Structural Adaptations or Additions

As part of the study described above, Heinrich hypothesized that families who received the prevention services in a multiple-family group format would be less likely to participate than families receiving individual family sessions, as they may feel like the other families in the group would intrude on their privacy and judge their parenting behavior. However, there were no differences in engagement across the two conditions. In contrast, Cunningham et al. (1995) hypothesized that delivering a parent-training prevention program in a multiple-family group format would improve participation because the social isolation some families with behavior problems feel would be reduced. They tested whether small (5–7 families) group sessions held in local community centers in the evening led to greater engagement and retention than individual clinic-based family sessions. There was some indication that families who are traditionally less likely to participate in preventive parenting programs (i.e. immigrant, ESL, parents of children with greater aggression) were more likely to enroll in group-based services, but these families were not more likely to have improved long-term participation or retention.

One RCT examined the impact of delivering a home visiting prevention program for low-income, first-time mothers with providers possessing different backgrounds (nurses vs. paraprofessionals; Korfmacher et al. 1999). The study was relatively large with 244 families assigned to paraprofessional visitation and 236 families assigned to receive nurse visitation. The primary aim of this study was to examine program impacts on maternal and child outcomes, but given the clear focus on program engagement and retention, we report their findings here. While mothers rated nurses and paraprofessionals similarly on a measure of therapeutic alliance, nurses completed more visits, had fewer no-shows, and had greater participant retention than paraprofessionals (62% for the nurse-visited group vs. 52% for the paraprofessional-visited group), which the investigators attributed to the providers’ competence in meeting families’ needs and expectations.

Adjunctive Family Support

Three studies tested engagement interventions in which providers integrated or offered adjunctive treatment sessions aimed at helping parents to address life stressors, including job and financial concerns, relationship conflicts, health problems, worries, and issues related to receiving social services.

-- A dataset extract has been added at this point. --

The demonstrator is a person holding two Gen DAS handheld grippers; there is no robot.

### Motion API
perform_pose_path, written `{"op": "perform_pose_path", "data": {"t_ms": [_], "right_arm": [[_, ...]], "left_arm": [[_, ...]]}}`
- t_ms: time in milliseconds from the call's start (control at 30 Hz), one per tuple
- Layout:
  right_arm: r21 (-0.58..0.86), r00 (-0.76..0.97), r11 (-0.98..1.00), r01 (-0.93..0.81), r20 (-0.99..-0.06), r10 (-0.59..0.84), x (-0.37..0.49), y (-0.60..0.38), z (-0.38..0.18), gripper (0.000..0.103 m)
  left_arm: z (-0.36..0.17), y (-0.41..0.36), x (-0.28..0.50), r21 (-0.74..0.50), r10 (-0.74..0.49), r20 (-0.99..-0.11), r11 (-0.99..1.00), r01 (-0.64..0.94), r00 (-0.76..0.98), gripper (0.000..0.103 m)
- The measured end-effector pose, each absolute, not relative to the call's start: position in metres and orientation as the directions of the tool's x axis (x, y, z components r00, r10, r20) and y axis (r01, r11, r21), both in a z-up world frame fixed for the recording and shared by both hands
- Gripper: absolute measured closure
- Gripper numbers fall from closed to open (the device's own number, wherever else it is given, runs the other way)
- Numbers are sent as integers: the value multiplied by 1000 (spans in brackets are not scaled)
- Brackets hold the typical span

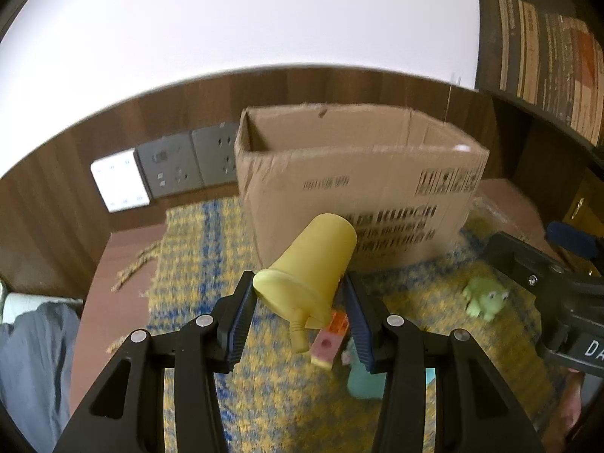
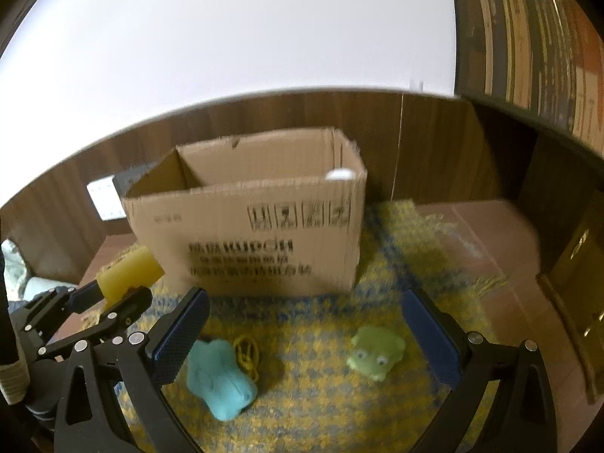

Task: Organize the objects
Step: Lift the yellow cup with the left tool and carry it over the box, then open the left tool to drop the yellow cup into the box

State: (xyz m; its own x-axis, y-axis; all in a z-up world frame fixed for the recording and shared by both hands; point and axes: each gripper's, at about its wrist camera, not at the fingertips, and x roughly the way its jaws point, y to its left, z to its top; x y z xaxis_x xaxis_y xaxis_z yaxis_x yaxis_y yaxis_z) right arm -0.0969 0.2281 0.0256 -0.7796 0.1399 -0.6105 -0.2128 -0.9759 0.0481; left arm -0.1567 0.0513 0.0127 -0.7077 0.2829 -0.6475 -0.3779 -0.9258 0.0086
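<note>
My left gripper (image 1: 298, 292) is shut on a yellow cup (image 1: 313, 264) with a lid and a spout, held tilted above the mat in front of the open cardboard box (image 1: 358, 188). The right wrist view shows the same cup (image 2: 128, 271) in the left gripper (image 2: 120, 294) at the left of the box (image 2: 249, 226). My right gripper (image 2: 302, 317) stands open above the mat with nothing between its fingers. Below it lie a green frog toy (image 2: 373, 351) and a light blue soft toy (image 2: 221, 381). The frog (image 1: 485, 296) also lies right of the held cup.
A yellow and blue woven mat (image 2: 321, 396) covers the brown table (image 2: 490, 234). A pink and orange block (image 1: 330, 343) lies under the held cup. A yellow cord (image 2: 247, 353) lies by the blue toy. Wall sockets (image 1: 181, 166) sit behind the box, bookshelves (image 1: 547, 56) at the right.
</note>
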Motion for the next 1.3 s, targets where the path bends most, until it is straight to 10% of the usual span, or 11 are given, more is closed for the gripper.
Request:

These three studies tested a family support intervention in the context of a structured child management outpatient treatment program for families with children exhibiting high rates of conduct problems. The investigators hypothesized that these families often experience significant stressors such as financial concerns and interparental conflict that may interfere with parents’ energy and resources and distract them from fully participating in treatment. By supporting and helping parents to develop coping skills to address these stressors, the provider-family alliance is hypothesized to be strengthened and parents are expected to have more personal resources to focus on improving child management skills.

Prinz and Miller (1994) tested an intervention in which providers delivering a structured child management treatment curriculum were instructed to elicit parents’ concerns that were not directly connected to treatment and to help families to address and resolve problems. Families in the control conditions received the structured child management program, but their providers were instructed to redirect any discussion of these types of concerns back to the child management treatment. They found that the families that received the additional family support engaged in the program at a greater rate than families receiving the standard child management training. The support intervention added only approximately 5% time to sessions, but led to significantly greater retention (71 vs. 53%). However, it should be noted that the measure of engagement was not clearly defined, making it difficult to interpret and compare these findings with other studies.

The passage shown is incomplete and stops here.